Thursday, September 27, 2018


GARDEN GUILT

I’m having a hard time with my conscience these days.

It’s not that I’ve robbed a bank, or murdered anyone, or even so much as shop-lifted a package of gum.  No, it’s much more pervasive than that; I have garden guilt.  I get it every year.

I don’t know why I put myself through this; I do recognize that I am responsible for my own suffering.  If I didn’t plant a garden I wouldn’t have to deal with its over production.  It wouldn’t be my problem to deal with beets the size of footballs, or 2396 carrots, or cucumbers that have a harvest window of three days between too-small-to-see and ginormous-overripe-seed-pods.  I wait all summer for my first cucumber and then four days into their ‘season’ I find myself asking why I thought I needed more than one plant.  Every.  Single.  Year.

It all seems so innocent and Mother Earth-ish in May when I plant my garden.  The sun is shining.  The grass is green.  The freshly tilled earth is warm and welcoming.  I envision garden lettuce salads and crisp, crunchy radishes, and snitching fresh peas and carrots with the grandchildren.  In my mind there is never too much of anything.  It’s always just the right amount.  They say that ‘experience is the best teacher’; obviously this is only true when you pay attention in her class.

We have gone from a family of six down to just the two of us.  Correspondingly I have made an honest effort to shrink the garden area, with only limited success.  Yes, my veggie garden is much smaller, but now we have a huge space that we call our orchard which has morphed into extra space to put the bigger things … like corn and potatoes and pumpkins and cucumbers and onions and watermelon.  This year it even got an extra row of peas because I had extra seed.  The pretense of downsizing my actual garden space has been completely canceled out by having orchard overflow.  I am my own worst enemy.

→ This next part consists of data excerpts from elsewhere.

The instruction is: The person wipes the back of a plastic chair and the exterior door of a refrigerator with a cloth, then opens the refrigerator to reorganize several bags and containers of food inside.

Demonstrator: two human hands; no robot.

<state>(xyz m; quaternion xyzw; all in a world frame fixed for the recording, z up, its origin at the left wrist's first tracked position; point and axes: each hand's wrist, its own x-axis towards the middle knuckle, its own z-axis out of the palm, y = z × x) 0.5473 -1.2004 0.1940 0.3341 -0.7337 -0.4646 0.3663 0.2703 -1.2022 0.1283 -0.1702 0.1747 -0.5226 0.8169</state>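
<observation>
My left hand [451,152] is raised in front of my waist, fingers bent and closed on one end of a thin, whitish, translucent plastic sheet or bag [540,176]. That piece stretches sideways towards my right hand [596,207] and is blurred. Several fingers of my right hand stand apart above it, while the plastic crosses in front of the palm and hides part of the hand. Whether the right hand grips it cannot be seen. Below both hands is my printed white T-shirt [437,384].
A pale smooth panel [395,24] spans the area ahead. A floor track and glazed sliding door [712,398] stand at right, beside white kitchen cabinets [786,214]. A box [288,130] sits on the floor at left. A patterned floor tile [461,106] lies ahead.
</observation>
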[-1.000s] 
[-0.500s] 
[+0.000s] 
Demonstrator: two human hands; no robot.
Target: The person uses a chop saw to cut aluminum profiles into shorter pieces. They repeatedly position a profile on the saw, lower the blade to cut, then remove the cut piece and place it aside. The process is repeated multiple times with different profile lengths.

Maybe it would help if I sat down and documented my struggle.  Would I actually pay attention to warnings like “Yes, Jocelyn, one row of carrots will be plenty!”  or “No, Jocelyn, throw that two year old package of string beans away!  Do NOT put them in the ground just to ‘see what happens’!”?  I’ve learned my lesson on zucchini, but I keep repeating the carrot and beet mistakes.   Don’t even get me started on the countless bean fiascos I have faced.

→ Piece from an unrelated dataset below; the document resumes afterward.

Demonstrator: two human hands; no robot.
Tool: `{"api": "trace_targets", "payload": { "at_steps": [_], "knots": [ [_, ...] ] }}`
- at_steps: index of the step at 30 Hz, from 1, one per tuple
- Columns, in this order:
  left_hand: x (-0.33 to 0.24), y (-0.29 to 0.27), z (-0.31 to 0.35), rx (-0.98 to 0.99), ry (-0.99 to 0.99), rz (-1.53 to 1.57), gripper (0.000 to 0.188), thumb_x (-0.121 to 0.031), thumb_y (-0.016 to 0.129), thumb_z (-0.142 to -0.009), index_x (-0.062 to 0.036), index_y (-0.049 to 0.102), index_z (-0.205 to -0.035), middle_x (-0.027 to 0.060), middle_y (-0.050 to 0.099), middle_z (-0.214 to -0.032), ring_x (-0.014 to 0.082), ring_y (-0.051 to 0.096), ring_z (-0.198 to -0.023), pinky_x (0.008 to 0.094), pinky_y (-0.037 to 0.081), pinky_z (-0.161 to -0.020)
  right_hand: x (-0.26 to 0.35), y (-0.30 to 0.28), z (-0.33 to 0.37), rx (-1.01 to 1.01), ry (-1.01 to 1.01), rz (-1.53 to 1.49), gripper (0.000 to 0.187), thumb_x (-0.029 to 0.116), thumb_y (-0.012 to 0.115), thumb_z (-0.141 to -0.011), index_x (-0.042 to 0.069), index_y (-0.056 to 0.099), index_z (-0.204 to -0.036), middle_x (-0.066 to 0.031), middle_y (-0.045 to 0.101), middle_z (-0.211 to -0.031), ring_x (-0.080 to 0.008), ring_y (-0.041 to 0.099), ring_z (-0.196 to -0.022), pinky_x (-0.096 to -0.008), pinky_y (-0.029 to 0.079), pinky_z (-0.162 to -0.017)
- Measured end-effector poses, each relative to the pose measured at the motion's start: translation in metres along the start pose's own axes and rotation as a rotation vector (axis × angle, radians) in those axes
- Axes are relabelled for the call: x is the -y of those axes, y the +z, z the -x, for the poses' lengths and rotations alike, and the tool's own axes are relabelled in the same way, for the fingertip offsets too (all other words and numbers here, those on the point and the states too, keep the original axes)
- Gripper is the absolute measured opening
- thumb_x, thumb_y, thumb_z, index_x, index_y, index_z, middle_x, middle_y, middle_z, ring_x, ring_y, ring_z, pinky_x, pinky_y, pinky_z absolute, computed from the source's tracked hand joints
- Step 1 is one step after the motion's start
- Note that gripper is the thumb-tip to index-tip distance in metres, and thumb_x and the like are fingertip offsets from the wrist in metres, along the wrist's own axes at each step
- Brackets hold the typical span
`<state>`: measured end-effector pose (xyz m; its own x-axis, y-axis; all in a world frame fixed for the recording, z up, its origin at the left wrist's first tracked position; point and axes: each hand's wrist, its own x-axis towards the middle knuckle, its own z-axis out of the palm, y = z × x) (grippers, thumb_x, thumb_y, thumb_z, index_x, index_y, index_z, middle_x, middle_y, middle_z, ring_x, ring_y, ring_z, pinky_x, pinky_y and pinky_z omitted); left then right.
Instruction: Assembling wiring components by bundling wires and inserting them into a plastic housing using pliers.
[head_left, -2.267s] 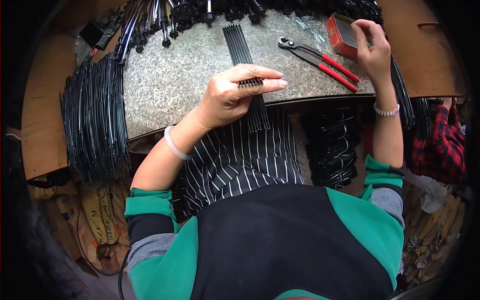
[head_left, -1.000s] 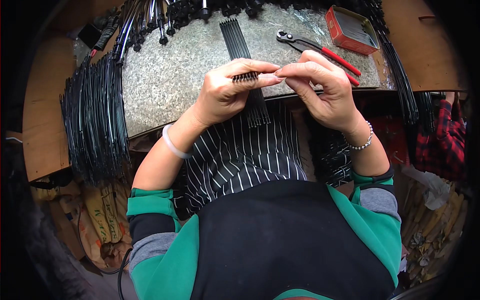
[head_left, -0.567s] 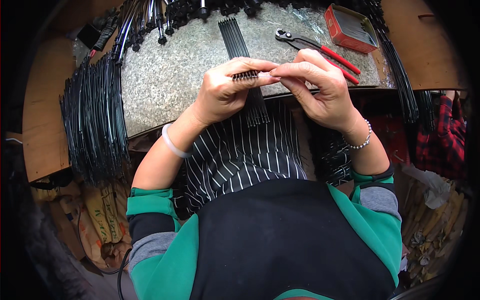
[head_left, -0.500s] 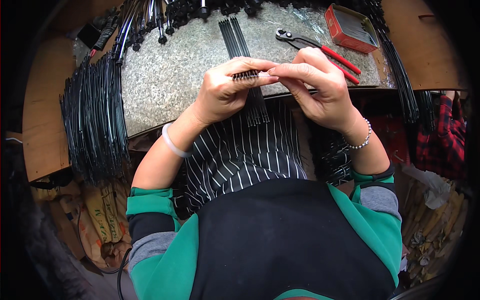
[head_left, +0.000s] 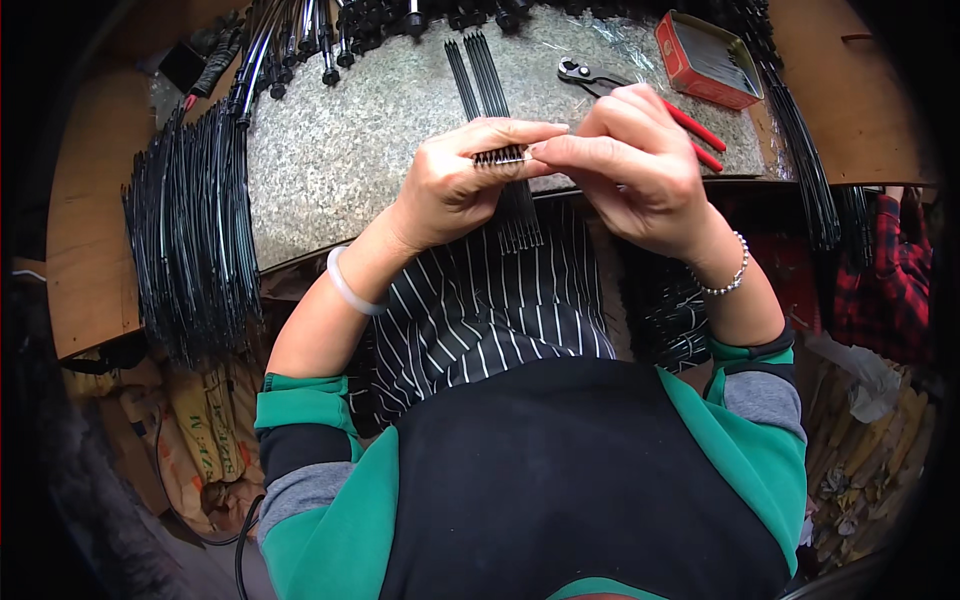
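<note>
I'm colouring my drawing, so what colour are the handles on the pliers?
The pliers' handles are red; they show best in the head view.

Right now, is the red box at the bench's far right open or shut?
Open. No lid covers the red box; its inside shows, with thin pale pieces lying in it.
</note>
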<state>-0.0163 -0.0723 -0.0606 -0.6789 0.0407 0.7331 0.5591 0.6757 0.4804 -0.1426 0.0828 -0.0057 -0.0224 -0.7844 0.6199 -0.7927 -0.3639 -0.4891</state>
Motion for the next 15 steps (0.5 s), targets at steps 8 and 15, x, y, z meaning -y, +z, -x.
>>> {"api": "trace_targets", "payload": {
  "at_steps": [8,15],
  "knots": [
    [-0.001,-0.001,0.004,0.046,-0.036,-0.026,0.038,0.013,0.057,-0.066,-0.0095,0.066,-0.094,0.0156,0.064,-0.098,0.0299,0.064,-0.088,0.0335,0.053,-0.074,0.001,0.015,0.006,0.002,0.159,-0.252,0.025,0.000,0.062,-0.080,0.003,0.060,-0.104,-0.0032,0.052,-0.076,-0.0097,0.047,-0.063,-0.0211,0.037,-0.054],
    [-0.002,0.001,0.003,0.013,-0.025,-0.051,0.044,0.009,0.058,-0.061,-0.0129,0.065,-0.099,0.0107,0.063,-0.101,0.0275,0.063,-0.089,0.0334,0.052,-0.073,-0.003,0.010,-0.001,0.010,-0.123,0.081,0.027,-0.003,0.064,-0.074,0.005,0.064,-0.100,-0.0046,0.053,-0.078,-0.0155,0.049,-0.066,-0.0235,0.040,-0.057]
  ]
}}
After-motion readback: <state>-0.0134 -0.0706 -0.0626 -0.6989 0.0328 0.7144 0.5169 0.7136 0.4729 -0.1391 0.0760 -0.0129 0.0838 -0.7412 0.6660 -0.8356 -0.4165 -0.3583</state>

This summer, due to dry conditions, a less than perfect germination and a hungry family of gophers, the over production problem hasn’t been as bad as normal years.  I managed to use almost all of my beets before they got tough and stringy, I ended up only having to wash and store one bag of carrots and they fit nicely into my fridge.  There were only enough peas to eat fresh.  This year my guilt was all about beans (I pulled them up and hauled them away – also known as hiding the evidence), and cucumbers (I continually chucked the oversized, overripe ones into the trees.  The dog eventually tired of bringing them back). 

My third antagonist is an epic tomato harvest.  It’s going to be the undoing of me.

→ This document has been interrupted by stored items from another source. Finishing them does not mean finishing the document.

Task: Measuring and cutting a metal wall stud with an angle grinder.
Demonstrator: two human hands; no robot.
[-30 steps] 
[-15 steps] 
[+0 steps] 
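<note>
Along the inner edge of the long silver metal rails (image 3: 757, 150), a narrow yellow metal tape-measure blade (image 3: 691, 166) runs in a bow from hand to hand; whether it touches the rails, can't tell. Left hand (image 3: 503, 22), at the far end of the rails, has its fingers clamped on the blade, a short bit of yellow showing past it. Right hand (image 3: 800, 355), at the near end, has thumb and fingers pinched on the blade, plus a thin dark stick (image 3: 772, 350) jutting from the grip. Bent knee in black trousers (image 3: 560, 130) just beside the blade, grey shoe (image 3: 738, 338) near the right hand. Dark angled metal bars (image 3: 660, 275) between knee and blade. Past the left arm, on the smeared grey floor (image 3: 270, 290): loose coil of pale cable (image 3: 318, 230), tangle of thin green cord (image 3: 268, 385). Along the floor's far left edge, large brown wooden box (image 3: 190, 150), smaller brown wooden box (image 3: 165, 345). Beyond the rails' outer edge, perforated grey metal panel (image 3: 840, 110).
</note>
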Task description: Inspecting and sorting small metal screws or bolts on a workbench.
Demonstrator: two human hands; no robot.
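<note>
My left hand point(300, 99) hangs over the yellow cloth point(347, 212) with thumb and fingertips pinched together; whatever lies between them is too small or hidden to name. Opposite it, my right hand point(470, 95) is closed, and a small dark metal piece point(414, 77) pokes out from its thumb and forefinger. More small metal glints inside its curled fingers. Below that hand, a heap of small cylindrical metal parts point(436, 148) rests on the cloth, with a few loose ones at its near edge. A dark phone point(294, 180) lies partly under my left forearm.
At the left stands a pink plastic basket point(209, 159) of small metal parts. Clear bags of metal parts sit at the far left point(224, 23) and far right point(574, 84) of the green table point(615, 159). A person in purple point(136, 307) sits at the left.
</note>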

I know tomatoes are a versatile fruit and can be used in many ways but there is still only so much pasta sauce and salsa a two person household can use.  The next batch will be stewed tomatoes but there’s a limit to how much of that we can use too.  Right now the boxes of ‘pending’ are out in the unheated garage so they ripen more slowly, which only means that I am prolonging my agony.  Every time I go out there the guilt about doing something useful with them hits me: they shame me with their pungent scent.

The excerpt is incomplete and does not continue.